Walking through a Target is probably not a good way to clear up such a mental state and we tired quickly of looking at nick nacks and returned five minutes later to find that they hadn't yet started on our drinks. When they saw us coming however, Smokestack began trying to read Pouty's writing on the side of the cup and eventually had to ask her what the notation for "soy" meant at which point they both kneeled and began rutting around in a cooler. Smokestack popped up after a bit and said, "Got no soy here!" in a strung out, craggly sort of cackle that was a bit alarming to behold given that it was coming from under the familiar Starbucks hat. Had one encountered the identical countenance and wheeze while asking for directions at a truck stop in rural West Virginia it would be one thing but at Starbucks? Maybe paradigms are shifting and we just aren't paying enough attention.
"Just make it an Americano then." We forgot to specify a cup change to short and Smokestack didn't ask.
"Need room?"
"Pardon me."
"Need room?" she rasped.
"For what? Cream?
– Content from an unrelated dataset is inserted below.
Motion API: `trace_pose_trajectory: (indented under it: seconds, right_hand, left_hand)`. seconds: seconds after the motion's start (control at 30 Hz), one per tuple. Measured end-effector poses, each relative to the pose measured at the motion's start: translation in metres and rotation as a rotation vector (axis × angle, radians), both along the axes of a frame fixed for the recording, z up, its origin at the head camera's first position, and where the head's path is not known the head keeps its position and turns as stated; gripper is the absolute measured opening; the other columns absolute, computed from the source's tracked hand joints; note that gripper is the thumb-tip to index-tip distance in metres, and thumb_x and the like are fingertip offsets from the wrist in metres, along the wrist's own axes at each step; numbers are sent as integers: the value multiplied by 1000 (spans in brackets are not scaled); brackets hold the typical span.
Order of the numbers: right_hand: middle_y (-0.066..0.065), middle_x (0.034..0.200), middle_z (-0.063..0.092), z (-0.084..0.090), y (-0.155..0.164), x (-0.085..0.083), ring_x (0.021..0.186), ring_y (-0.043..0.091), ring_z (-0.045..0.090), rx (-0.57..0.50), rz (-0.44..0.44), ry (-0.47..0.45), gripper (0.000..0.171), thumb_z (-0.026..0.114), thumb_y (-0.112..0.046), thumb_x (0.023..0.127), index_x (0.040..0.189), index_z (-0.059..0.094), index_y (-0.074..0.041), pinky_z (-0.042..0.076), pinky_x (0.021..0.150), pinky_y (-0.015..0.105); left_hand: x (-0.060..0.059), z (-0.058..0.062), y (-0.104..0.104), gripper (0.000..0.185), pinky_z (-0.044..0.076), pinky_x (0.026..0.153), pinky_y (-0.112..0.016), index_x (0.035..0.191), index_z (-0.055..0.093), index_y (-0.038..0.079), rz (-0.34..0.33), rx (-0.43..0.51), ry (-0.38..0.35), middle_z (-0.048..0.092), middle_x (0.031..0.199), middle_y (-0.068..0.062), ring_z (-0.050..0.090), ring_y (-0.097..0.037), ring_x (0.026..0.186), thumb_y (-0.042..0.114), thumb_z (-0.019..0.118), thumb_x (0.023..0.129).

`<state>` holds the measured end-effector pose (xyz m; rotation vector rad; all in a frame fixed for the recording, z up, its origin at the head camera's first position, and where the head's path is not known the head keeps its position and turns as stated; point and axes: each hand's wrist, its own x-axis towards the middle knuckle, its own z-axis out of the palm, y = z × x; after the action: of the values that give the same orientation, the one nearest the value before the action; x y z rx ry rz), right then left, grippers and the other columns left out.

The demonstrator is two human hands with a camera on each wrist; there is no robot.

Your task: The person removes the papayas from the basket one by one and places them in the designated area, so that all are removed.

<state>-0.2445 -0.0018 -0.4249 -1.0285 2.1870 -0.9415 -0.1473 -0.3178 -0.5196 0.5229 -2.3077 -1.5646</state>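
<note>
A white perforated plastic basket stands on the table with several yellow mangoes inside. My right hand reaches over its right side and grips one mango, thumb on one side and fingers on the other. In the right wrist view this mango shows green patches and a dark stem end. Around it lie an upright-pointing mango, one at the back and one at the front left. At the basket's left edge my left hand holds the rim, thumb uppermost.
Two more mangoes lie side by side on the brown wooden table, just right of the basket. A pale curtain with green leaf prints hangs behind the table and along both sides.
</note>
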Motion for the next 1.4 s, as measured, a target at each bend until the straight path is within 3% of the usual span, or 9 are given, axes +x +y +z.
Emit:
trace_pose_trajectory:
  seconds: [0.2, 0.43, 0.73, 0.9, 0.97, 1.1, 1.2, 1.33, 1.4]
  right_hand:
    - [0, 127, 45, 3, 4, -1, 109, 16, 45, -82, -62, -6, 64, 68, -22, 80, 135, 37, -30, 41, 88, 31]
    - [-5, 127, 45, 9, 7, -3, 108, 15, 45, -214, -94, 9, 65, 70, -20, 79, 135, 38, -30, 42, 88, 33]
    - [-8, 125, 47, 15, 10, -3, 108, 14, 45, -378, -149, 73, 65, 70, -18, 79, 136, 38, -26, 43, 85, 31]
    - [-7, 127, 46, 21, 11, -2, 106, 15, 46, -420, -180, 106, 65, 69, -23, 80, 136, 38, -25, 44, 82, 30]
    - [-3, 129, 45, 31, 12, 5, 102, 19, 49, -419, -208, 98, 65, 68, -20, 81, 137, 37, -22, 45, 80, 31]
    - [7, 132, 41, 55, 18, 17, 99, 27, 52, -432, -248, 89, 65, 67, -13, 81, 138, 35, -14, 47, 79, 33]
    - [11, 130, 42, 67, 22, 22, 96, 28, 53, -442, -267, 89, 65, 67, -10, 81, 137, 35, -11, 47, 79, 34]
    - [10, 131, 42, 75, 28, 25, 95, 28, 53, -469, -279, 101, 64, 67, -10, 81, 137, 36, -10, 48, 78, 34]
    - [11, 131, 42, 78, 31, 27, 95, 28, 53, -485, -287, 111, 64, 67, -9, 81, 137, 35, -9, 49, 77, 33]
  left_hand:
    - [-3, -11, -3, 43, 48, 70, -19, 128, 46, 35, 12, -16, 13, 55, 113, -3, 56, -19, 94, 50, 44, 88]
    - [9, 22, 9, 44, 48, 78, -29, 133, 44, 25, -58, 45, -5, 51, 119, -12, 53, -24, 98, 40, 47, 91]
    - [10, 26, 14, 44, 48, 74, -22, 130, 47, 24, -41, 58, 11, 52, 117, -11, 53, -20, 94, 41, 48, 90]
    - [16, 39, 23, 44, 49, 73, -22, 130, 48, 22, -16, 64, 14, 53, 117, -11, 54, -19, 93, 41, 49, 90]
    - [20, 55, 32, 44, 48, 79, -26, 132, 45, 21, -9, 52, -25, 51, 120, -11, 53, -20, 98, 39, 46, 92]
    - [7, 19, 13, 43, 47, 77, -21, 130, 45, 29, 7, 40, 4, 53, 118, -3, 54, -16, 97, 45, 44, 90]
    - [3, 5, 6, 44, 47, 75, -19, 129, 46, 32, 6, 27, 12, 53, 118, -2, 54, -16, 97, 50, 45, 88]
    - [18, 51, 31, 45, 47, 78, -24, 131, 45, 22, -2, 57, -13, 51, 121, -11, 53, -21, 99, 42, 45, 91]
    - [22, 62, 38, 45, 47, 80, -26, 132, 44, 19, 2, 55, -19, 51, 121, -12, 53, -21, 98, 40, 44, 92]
Not unless you have soy which you said you didn't."
"Got no soy." 

She said the word "soy" as if it was a word foreign to the world of coffee and meant something like "plutonium" or "urea". Once she had perpetrated the drink, she shouted "Double shot Americano, no room!" to the whole area as if she didn't know who had ordered it even though we had remained standing right in front of her during the entire conversation.

The cup of course was brimming over and scalding hot because she had poured sixteen ounces of boiling water in with two shots of pulverized bean both of which were no doubt caffeinated and now looked too diluted in the latte grande sized cup to be any good. Since we had sort of lost our craving for coffee by this point anyway, we simply poured the drink on the ground in the parking lot and headed home. Oh well, so much for grabbing a quick cup of joe. The hot chocolate was reported to be good at least.